Barrowford Primary School in Lancashire has been given a ‘gold star’ by Twitter users for the message against standardised testing

A primary school in Lancashire has won the adoration of teachers and parents across the country after sending its leaving year six pupils a letter telling them that “there are many ways of being smart”.

The message, included with Key Stage Two results for children at Barrowford Primary School, told them to remember that “the scores you get will tell you something, but they will not tell you everything”.

The letter was sent out yesterday signed jointly by the head teacher, Rachel Tomlinson, and the head of year six, Amy Birkett, and addressed directly to pupils themselves.

It started being shared on Twitter this morning, and users said it should be “the first thing the new Education Secretary Nicky Morgan should read”.

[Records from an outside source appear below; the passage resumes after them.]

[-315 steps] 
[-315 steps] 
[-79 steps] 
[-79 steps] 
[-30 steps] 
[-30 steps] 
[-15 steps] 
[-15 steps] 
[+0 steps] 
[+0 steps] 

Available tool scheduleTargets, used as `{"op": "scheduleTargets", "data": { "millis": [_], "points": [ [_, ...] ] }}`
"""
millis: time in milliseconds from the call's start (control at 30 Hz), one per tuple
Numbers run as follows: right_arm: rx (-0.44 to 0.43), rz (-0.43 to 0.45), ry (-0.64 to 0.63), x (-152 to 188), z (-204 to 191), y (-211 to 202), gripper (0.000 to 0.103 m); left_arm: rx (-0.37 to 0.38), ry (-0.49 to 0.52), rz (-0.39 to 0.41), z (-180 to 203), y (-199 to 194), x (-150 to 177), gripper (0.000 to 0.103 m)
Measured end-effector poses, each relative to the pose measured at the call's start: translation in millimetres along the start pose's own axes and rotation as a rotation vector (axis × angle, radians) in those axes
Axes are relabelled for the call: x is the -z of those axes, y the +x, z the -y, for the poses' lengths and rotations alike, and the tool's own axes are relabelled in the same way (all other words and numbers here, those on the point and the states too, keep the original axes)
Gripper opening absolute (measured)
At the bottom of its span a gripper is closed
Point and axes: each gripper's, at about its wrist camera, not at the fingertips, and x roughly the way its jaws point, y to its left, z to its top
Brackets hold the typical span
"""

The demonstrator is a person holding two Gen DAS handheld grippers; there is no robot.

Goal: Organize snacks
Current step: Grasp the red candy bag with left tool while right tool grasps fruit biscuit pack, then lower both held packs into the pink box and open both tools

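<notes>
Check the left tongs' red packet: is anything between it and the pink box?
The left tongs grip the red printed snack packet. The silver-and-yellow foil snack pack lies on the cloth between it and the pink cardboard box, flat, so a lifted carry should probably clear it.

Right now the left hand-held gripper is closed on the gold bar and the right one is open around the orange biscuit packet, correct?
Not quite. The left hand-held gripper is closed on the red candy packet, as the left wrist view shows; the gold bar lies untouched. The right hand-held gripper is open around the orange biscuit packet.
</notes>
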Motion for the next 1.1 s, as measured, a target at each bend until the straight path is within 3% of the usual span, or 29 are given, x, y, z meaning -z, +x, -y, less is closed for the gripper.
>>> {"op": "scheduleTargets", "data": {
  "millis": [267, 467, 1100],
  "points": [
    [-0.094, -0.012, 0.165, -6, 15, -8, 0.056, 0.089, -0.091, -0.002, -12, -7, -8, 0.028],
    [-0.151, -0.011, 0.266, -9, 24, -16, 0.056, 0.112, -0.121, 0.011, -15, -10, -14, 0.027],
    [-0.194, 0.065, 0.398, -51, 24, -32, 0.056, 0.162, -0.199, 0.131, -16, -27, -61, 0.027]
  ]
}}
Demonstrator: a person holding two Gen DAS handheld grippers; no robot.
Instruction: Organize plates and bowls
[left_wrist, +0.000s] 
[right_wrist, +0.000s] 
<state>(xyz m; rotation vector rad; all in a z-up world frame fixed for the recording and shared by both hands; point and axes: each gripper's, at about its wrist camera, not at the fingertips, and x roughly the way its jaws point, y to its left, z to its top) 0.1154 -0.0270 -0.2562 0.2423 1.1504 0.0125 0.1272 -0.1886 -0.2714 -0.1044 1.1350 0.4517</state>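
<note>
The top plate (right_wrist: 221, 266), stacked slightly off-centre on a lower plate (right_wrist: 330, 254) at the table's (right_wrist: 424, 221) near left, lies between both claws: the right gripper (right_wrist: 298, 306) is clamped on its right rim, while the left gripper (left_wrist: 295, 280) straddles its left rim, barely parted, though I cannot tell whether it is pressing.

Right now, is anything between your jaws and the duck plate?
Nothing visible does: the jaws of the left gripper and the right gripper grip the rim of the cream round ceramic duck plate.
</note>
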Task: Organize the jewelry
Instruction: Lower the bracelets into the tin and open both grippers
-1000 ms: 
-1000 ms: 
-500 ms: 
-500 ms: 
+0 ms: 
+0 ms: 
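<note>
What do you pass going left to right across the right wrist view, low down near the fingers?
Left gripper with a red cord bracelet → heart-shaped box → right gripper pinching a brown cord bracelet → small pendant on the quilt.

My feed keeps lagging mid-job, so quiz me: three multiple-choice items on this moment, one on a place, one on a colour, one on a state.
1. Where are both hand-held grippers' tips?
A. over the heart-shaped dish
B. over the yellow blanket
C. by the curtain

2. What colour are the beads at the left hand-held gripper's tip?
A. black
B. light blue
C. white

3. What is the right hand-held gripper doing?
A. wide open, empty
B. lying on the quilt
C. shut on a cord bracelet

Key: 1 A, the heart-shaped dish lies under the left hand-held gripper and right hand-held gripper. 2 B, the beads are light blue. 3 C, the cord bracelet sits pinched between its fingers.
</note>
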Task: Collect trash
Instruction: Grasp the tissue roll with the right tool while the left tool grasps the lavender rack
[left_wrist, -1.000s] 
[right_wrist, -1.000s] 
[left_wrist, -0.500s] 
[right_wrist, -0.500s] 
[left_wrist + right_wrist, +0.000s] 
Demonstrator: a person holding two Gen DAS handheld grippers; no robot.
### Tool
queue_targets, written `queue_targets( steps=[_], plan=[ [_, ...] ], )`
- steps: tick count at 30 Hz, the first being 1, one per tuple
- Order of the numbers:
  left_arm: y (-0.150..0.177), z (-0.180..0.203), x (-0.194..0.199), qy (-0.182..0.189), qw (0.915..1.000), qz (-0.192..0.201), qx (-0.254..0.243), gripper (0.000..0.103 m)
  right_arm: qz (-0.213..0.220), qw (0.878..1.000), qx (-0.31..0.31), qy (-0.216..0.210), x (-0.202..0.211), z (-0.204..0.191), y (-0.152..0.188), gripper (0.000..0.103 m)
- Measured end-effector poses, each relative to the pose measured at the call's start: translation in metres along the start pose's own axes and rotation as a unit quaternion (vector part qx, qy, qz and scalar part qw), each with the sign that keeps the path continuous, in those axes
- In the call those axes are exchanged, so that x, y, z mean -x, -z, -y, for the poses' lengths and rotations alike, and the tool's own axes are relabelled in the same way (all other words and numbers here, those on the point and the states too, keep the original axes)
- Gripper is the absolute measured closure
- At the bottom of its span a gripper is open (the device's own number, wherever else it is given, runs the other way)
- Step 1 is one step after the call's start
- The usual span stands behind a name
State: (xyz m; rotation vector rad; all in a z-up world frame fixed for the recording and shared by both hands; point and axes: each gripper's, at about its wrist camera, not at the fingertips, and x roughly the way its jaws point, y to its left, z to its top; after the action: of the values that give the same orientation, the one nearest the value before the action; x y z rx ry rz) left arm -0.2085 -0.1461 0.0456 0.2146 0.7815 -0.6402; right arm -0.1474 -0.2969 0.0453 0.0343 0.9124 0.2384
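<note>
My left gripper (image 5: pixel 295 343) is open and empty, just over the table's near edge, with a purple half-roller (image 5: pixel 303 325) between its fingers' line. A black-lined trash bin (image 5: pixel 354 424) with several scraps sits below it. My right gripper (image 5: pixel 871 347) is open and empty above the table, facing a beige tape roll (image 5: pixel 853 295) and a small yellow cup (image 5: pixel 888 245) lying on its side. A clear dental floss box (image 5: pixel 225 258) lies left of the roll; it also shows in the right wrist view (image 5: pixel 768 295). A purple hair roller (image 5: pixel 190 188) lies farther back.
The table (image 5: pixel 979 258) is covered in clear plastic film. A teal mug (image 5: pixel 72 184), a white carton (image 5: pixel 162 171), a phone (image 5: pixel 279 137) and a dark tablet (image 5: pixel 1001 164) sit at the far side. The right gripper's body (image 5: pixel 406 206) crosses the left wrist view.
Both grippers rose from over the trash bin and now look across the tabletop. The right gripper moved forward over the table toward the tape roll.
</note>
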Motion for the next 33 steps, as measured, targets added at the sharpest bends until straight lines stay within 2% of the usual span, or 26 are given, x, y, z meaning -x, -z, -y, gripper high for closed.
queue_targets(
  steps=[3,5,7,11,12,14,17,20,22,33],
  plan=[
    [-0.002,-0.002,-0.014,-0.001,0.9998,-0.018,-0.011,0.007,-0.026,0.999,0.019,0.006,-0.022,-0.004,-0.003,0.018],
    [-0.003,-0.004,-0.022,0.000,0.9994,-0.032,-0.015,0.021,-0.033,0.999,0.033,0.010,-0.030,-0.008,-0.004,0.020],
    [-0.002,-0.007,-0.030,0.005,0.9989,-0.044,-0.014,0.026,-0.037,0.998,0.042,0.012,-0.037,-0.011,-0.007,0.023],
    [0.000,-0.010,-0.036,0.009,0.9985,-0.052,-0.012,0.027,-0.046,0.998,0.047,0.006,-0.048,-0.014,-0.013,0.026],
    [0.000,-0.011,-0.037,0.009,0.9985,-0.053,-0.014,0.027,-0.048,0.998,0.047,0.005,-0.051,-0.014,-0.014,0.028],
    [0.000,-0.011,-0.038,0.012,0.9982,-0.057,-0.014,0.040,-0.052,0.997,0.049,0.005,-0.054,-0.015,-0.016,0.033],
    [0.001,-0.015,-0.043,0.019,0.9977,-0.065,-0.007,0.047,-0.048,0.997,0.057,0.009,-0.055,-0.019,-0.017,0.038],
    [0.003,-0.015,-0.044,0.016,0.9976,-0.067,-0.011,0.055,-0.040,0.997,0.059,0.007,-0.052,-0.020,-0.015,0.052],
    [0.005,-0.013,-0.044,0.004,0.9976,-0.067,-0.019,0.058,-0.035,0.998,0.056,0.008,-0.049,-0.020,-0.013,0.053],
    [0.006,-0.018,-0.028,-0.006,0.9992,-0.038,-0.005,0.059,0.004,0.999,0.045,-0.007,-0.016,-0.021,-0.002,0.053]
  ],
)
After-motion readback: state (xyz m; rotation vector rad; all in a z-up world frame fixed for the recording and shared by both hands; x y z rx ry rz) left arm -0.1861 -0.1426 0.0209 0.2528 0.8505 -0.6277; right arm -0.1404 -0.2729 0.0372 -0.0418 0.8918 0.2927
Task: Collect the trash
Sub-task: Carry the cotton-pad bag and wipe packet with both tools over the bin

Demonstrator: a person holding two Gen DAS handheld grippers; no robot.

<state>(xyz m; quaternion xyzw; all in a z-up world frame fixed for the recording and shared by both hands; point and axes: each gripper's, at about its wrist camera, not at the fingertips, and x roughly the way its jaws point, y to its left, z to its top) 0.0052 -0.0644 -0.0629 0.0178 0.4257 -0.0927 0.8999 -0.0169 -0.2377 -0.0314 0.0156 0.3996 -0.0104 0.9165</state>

It champions the role of teachers over standardised testing and centralised controls over education – issues over which the now-former education chief Michael Gove was repeatedly criticised – saying: “the people who create these tests and score them do not know each of you”.

The letter is not actually very original – and did the rounds on Facebook last year in the US when it emerged from an unidentified elementary school “with the names of the principal, pupil and state removed”.

The text includes a couple of Americanisms – including a mention of travel to “a really neat place” – but it is nonetheless thought to be the first time it has been picked up and used by a school in the UK, and as a result has gone down a storm on Twitter over here.

Ms Tomlinson admitted that she had found the text online around six months ago and, having emailed it but lost the link to the original, felt it contained sentiments worth passing on to the children at the end of the school year.

She said that since the letter had been shared online by a parent, the school had been “both surprised and pleased” by an extraordinary international response.

“It’s been really positive and lovely,” Ms Tomlinson told The Independent. “We’ve felt supported as a school globally – and it’s a surprise too because the message is really no different to what we do on a day to day basis.”

The head teacher said the letter had certainly not been a political statement regarding today’s reshuffle or Mr Gove’s policies – “because what would be the point of making a political statement to 58 primary school children?”

“What the letter isn’t and hasn’t been at all is a caveat for poor results,” she said. “It is just a case of saying to the children well done, we are really proud, but remember the context of the exams and that it’s only a little bit of what they take away from the school”.

On Twitter, Ian Duhig said it showed “what teachers can do and tests can't”, while another user said it was “a fantastic example of what primary school should be about”.

Jo Braddock wrote: “Barrowford Primary School really need to be commended for this approach,” and Sharron Galley said: “This has made my day. Well done Barrowford Primary - you sound ace.”

Here is the text of the touching letter in full: “Please find enclosed your end of KS2 test results. We are very proud of you as you demonstrated huge amounts of commitment and tried your very best during this tricky week.

“However, we are concerned that these tests do not always assess all of what it is that make each of you special and unique. The people who create these tests and score them do not know each of you– the way your teachers do, the way I hope to, and certainly not the way your families do.

“They do not know that many of you speak two languages. They do not know that you can play a musical instrument or that you can dance or paint a picture. They do not know that your friends count on you to be there for them or that your laughter can brighten the dreariest day.

“They do not know that you write poetry or songs, play or participate in sports, wonder about the future, or that sometimes you take care of your little brother or sister after school. They do not know that you have travelled to a really neat place or that you know how to tell a great story or that you really love spending time with special family members and friends.

“They do not know that you can be trustworthy, kind or thoughtful, and that you try, every day, to be your very best… the scores you get will tell you something, but they will not tell you everything.

“So enjoy your results and be very proud of these but remember there are many ways of being smart.”